Pragmatic Libertarian
Premium Member
A planet is far more stable as an environment for a population. However there is distance to consider, the problem here, regardless of planetary viability. Until something was done on mars ie greenhouses etc, it's not a place for large habitation by any means. As far as mining, that's a cost to effectiveness situation. Basically I disagree with your assessment; the space station populations have to have bases /planets, because they are still in an unstable environment.
Planets are great if we don't need to often loft people or material from the surface to elsewhere.
Space stations are better for that, but will be more difficult to protect from radiation & micrometeorites.
Our specific goals will drive which path we take.
But for the moment, bases on moons or planets just don't make sense.
 

Quetzal

A little to the left and slightly out of focus.
Premium Member
Planets are great if we don't need to often loft people or material from the surface to elsewhere.
Space stations are better for that, but will be more difficult to protect from radiation & micrometeorites.
Our specific goals will drive which path we take.
But for the moment, bases on moons or planets just don't make sense.
I would agree... but soon(tm).
 

Revoltingest

Pragmatic Libertarian
Premium Member
I'm not sure what the cost to effectiveness would be, unless the intermittent mining and such were freakishly profitable. I do believe that regardless, we're going to have to have systems like that, but I believe they are ''minimum'', because, if you can get a planetary surface habitable, it far exceeds practicality of space dwelling upkeep. But, this is hypothetical, so, in the sense of, ''right now'', yes you would be correct.
Current estimates are about $10,000 to put a pound of material in space from Earth.
Even on a planet with a lower gravity, it might cost much more than even that because of much higher fuel manufacturing costs.
A big issue: What material is worth that much + the capital costs of such a facility & infrastructure?
 

jonathan180iq

Well-Known Member
I'm not really sure why we're talking about extra-terrestrial bases when we haven't even set foot on the planet yet... o_O
 

Revoltingest

Pragmatic Libertarian
Premium Member
I agree, it would be about other goals. I don't think mining asteroids is necessarily that much more practical, though.
I don't think it's practical either, but asteroids do have the advantage of negligible gravity, which cuts the transportation costs.
 

Jayhawker Soule

-- untitled --
Premium Member
Goldilocks zone ...

Christopher P. McKay, an astrobiologist at NASA’s Ames Research Center in Mountain View, Calif., does not think the recurring slope lineae are a promising place to look. For the water to be liquid, it must be so salty that nothing could live there, he said. “The short answer for habitability is it means nothing,” he said.

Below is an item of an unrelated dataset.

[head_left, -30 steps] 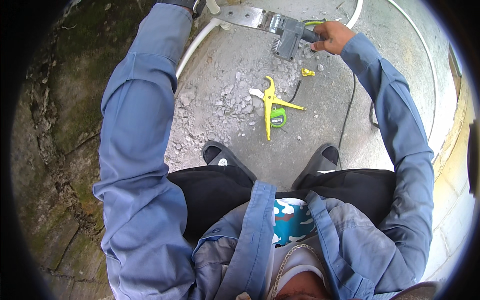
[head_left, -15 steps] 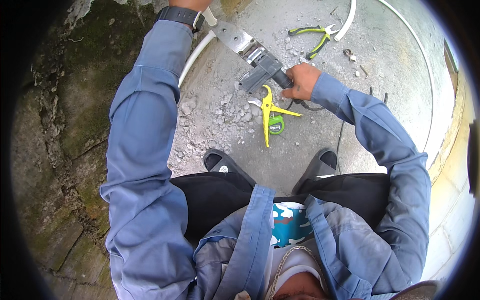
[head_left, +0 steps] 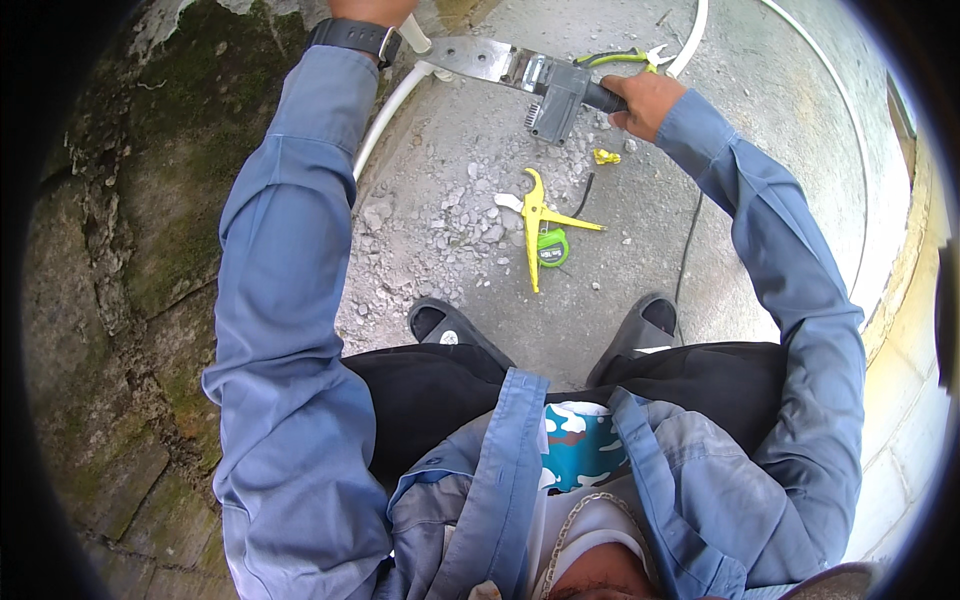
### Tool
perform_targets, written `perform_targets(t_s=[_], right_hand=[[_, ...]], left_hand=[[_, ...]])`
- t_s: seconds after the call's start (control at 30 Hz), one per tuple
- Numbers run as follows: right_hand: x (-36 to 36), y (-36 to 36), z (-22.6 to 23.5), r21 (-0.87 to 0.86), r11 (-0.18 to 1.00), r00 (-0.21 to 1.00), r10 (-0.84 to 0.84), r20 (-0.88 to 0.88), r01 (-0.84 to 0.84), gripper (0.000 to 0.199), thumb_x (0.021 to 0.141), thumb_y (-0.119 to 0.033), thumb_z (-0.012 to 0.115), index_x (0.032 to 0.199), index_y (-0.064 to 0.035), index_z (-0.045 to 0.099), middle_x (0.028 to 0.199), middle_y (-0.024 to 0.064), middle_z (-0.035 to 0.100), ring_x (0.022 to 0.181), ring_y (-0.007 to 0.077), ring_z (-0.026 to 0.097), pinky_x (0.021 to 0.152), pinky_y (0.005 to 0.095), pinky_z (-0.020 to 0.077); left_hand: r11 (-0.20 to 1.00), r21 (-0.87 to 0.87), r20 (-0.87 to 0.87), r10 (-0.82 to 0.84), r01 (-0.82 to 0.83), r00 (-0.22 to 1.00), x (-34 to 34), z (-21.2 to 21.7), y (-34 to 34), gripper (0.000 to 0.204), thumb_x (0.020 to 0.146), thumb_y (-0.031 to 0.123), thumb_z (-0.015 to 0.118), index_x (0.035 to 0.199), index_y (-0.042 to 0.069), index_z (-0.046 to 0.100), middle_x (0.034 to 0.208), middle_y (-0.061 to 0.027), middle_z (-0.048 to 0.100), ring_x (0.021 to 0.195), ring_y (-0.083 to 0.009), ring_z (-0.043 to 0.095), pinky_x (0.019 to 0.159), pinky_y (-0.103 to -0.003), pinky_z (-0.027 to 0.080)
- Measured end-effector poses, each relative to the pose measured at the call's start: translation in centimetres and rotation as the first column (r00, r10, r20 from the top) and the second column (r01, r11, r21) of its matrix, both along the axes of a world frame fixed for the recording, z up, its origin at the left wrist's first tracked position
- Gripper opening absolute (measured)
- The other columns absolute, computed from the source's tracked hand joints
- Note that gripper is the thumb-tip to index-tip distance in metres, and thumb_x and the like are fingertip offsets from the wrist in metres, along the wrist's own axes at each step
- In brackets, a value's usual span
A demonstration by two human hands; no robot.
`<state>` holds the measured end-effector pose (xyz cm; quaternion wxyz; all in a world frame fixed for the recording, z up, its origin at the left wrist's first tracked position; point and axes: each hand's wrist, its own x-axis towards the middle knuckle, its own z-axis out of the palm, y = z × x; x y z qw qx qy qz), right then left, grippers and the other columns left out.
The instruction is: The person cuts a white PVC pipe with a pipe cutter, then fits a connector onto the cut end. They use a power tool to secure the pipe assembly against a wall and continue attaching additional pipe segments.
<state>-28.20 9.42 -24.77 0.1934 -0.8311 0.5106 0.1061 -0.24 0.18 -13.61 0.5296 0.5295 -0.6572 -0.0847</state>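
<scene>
My right hand (head_left: 648, 103) is closed around the black handle of a grey pipe welding iron (head_left: 565, 100). The iron's flat metal plate (head_left: 470, 58) points left, its tip between two white pipe ends. One white pipe end (head_left: 414, 36) comes down beside my left hand (head_left: 372, 10); the other white pipe (head_left: 392, 112) curves down along the wall. The top edge of the picture cuts off my left hand, so its fingers are hidden. Below the iron lie a yellow pipe cutter (head_left: 534, 225) and a green tape measure (head_left: 552, 248).
Green-handled pliers (head_left: 612, 57) lie beyond the iron, near another white pipe (head_left: 690, 40). A small yellow piece (head_left: 606, 157) rests on the ground. A dark cable (head_left: 687, 245) runs toward my sandal (head_left: 640, 335). Rubble (head_left: 450, 215) lies by the mossy wall (head_left: 150, 200).
My right hand has moved up and to the right, swinging the iron's body until it lies nearly level. The plate's tip stays by the pipe ends. The small yellow piece has come into view.
</scene>
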Motion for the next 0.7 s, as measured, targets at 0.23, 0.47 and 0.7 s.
perform_targets(t_s=[0.23, 0.47, 0.7], right_hand=[[2.1, 4.1, -0.3, 0.050, 0.992, 0.990, 0.109, 0.086, -0.113, 0.039, 0.076, -0.024, 0.072, 0.102, 0.0022, 0.059, 0.075, 0.0252, 0.065, 0.074, 0.0434, 0.066, 0.066, 0.0502, 0.0534], [3.5, 4.6, 0.4, 0.103, 0.992, 0.988, 0.061, 0.141, -0.076, 0.040, 0.076, -0.027, 0.072, 0.101, 0.0015, 0.060, 0.076, 0.0244, 0.065, 0.075, 0.0418, 0.066, 0.070, 0.0495, 0.0531], [1.4, 1.6, 0.6, 0.178, 0.984, 0.993, -0.030, 0.117, 0.008, 0.042, 0.074, -0.026, 0.071, 0.105, 0.0007, 0.063, 0.087, 0.0251, 0.068, 0.086, 0.0408, 0.067, 0.077, 0.0481, 0.0532]], left_hand=[[1.000, -0.006, -0.015, 0.027, -0.027, 1.000, -0.7, -0.8, -0.6, 0.028, 0.097, 0.027, 0.058, 0.112, 0.003, 0.059, 0.085, -0.0147, 0.064, 0.078, -0.0243, 0.061, 0.073, -0.037, 0.048], [1.000, -0.018, -0.012, 0.002, -0.002, 1.000, 0.4, -0.3, -0.2, 0.030, 0.097, 0.028, 0.058, 0.112, 0.003, 0.060, 0.089, -0.0173, 0.065, 0.084, -0.0278, 0.062, 0.077, -0.039, 0.048], [1.000, 0.005, 0.012, 0.021, -0.021, 1.000, 0.1, -0.1, -0.2, 0.030, 0.097, 0.029, 0.056, 0.110, 0.003, 0.059, 0.085, -0.0146, 0.064, 0.078, -0.0246, 0.061, 0.074, -0.038, 0.048]])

He pointed to Don Juan Pond in Antarctica, which remains liquid year round in subzero temperatures because of high concentrations of calcium chloride salt. “You fly over it, and it looks like a beautiful swimming pool,” Dr. McKay said. “But the water has got nothing.”

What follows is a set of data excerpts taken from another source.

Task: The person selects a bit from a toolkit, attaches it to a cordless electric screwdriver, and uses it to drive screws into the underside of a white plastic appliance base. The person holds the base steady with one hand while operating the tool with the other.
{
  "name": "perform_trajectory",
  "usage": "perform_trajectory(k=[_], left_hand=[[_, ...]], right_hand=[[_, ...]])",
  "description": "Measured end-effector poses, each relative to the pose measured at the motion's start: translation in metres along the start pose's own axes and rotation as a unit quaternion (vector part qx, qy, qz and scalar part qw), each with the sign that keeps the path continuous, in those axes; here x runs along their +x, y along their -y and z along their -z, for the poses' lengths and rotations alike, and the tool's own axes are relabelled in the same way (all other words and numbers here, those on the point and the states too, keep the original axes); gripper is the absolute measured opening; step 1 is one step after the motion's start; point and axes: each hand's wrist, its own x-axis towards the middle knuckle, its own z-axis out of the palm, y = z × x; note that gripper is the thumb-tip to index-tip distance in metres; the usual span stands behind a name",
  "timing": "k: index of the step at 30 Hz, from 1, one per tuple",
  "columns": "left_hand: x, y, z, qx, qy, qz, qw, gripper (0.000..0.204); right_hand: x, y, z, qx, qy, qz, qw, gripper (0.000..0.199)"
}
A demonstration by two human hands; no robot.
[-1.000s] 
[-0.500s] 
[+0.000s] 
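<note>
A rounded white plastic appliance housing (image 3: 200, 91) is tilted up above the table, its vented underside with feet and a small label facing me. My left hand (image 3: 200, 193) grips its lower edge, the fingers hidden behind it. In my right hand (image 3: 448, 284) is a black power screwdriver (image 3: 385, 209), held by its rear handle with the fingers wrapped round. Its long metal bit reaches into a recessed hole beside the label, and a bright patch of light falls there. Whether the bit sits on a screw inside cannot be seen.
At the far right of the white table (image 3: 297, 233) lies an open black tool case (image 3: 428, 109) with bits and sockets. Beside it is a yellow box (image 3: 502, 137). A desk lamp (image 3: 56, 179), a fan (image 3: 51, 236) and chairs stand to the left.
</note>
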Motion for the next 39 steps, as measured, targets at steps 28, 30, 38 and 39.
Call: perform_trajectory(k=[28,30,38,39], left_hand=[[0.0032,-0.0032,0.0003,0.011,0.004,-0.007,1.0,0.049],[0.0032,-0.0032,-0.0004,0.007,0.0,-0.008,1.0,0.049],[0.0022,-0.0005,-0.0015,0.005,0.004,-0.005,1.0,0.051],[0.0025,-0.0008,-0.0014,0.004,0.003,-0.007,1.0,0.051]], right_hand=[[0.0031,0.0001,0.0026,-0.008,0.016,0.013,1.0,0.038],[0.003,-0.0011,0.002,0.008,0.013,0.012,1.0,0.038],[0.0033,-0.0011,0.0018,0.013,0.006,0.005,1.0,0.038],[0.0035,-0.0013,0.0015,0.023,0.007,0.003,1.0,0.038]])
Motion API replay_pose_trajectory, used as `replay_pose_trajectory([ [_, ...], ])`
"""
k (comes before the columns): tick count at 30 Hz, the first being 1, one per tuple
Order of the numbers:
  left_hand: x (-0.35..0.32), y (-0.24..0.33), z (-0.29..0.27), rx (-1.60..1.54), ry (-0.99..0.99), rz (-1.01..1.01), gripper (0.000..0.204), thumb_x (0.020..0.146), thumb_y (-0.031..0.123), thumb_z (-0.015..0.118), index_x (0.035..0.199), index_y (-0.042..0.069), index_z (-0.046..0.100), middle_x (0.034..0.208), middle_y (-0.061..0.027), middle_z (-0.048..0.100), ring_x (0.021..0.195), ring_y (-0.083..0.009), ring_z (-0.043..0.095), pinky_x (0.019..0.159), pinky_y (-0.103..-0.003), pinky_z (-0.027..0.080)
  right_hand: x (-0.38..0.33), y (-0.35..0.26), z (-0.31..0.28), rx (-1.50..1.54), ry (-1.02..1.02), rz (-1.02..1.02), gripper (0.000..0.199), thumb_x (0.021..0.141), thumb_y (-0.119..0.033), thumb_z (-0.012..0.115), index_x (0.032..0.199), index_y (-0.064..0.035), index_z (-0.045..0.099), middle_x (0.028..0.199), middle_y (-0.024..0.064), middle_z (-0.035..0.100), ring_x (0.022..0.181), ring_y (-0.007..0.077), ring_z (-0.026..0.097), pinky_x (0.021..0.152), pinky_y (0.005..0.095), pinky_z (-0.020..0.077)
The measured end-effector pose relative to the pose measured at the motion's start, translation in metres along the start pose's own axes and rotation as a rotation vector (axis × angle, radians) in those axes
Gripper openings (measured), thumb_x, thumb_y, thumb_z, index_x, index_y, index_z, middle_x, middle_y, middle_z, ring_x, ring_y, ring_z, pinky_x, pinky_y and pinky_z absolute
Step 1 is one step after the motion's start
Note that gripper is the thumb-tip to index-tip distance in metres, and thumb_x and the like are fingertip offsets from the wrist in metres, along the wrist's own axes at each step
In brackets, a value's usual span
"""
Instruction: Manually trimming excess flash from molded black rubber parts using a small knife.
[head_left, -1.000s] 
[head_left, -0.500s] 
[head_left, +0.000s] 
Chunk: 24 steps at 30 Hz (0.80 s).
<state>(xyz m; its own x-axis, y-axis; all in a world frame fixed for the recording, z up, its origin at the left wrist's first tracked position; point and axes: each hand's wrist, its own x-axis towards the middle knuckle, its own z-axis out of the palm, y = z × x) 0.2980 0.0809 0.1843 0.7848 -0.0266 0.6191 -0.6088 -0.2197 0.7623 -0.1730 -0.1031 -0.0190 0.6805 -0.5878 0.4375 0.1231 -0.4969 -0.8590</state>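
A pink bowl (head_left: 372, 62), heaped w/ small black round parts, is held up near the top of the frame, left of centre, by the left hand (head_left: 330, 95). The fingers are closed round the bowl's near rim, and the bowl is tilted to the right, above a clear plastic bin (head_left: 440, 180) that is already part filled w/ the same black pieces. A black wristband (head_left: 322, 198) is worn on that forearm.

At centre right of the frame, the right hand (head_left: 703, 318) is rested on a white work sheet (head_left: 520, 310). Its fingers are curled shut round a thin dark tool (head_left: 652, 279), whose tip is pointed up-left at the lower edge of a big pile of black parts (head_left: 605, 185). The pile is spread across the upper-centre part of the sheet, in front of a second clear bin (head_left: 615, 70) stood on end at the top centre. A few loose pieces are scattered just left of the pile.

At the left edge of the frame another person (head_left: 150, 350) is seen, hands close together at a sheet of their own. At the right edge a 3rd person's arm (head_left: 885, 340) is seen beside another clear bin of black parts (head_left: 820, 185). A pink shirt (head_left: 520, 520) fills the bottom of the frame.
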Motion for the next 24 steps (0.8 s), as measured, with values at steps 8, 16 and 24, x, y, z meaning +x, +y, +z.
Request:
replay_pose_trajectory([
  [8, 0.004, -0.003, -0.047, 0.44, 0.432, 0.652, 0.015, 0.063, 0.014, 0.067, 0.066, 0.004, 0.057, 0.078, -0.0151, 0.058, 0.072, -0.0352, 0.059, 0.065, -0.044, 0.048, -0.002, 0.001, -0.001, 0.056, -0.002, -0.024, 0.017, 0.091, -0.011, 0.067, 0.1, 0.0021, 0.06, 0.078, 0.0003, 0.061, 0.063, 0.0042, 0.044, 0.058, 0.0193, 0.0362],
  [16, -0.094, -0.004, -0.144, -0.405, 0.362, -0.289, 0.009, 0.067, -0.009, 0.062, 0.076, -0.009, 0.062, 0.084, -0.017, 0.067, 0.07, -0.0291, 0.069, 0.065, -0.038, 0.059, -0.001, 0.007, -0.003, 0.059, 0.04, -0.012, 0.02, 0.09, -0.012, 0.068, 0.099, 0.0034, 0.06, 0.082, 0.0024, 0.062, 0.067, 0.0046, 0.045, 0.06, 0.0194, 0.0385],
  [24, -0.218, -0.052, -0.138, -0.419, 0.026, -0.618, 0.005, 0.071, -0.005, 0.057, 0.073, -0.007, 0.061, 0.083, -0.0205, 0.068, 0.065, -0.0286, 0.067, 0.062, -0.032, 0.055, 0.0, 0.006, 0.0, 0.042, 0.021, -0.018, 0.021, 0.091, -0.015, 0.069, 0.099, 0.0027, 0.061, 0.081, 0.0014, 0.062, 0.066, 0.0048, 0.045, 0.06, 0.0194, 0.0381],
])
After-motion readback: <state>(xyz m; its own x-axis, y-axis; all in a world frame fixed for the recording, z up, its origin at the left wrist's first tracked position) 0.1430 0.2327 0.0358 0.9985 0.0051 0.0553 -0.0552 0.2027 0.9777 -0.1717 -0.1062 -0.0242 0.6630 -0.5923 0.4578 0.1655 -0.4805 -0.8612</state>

Others are not so certain. David E. Stillman, a scientist at the Southwest Research Institute’s space studies department in Boulder, Colo., said water for the streaks might be different in different regions. In some, they form only during the warmest times, suggesting that those waters might not be too salty for microbes.

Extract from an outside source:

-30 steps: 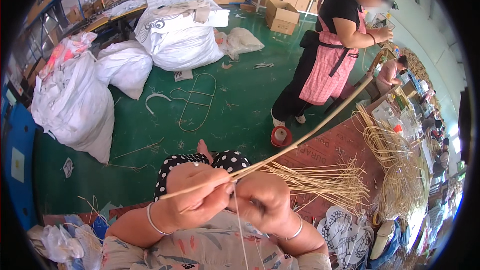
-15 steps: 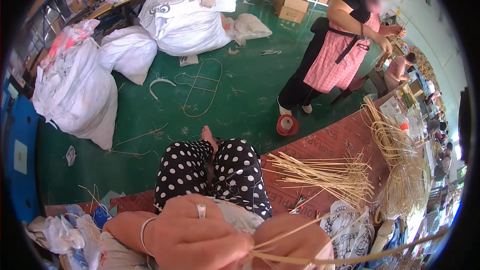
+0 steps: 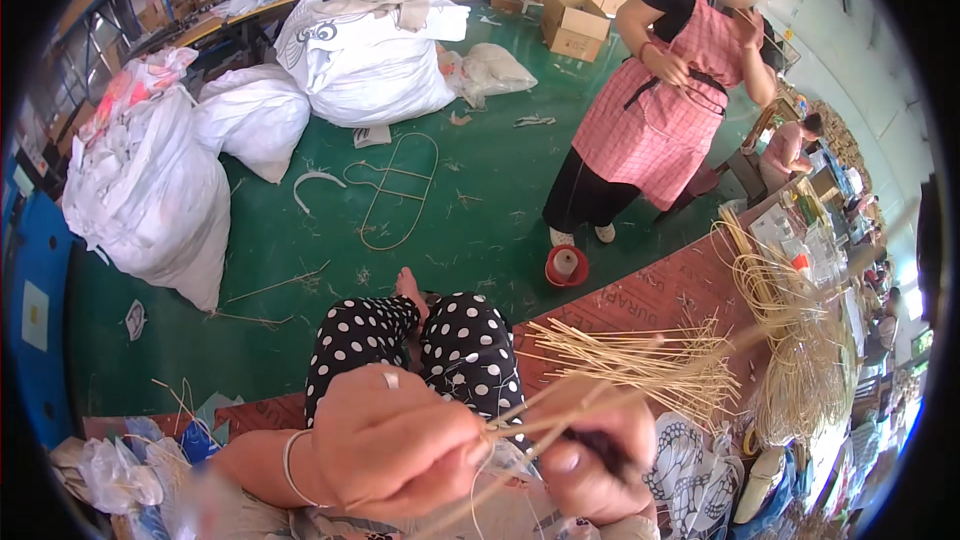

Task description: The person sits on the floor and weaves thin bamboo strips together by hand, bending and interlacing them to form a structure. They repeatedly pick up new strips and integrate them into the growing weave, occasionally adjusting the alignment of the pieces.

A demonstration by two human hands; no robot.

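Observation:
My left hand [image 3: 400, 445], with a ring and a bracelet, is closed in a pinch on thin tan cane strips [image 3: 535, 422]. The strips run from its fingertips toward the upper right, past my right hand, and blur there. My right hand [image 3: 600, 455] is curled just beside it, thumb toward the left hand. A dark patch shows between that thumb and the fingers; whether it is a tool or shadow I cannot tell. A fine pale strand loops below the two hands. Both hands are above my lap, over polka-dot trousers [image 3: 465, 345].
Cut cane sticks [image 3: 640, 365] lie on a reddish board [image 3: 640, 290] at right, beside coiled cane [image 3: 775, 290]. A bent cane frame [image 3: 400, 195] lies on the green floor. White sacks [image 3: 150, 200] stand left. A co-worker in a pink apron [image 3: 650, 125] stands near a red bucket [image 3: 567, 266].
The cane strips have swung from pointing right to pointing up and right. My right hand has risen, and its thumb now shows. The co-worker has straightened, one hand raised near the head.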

“If it was too salty, they would be flowing year round,” Dr. Stillman said. “We might be in that Goldilocks zone.” source
And we might not.
 

jonathan180iq

Well-Known Member
It's the Star Trek Syndrome.....
If popular fiction makes space travel look easy, then people will think it is.
Yes - absolutely - like referencing altering the trajectories of asteroids to make their orbits more suitable to our use...

Daydreaming is fun and all, but let's keep it at least mildly realistic.
 

Demonslayer

Well-Known Member
Daydreaming is fun and all, but let's keep it at least mildly realistic.

Where's the fun in that? I want my light saber!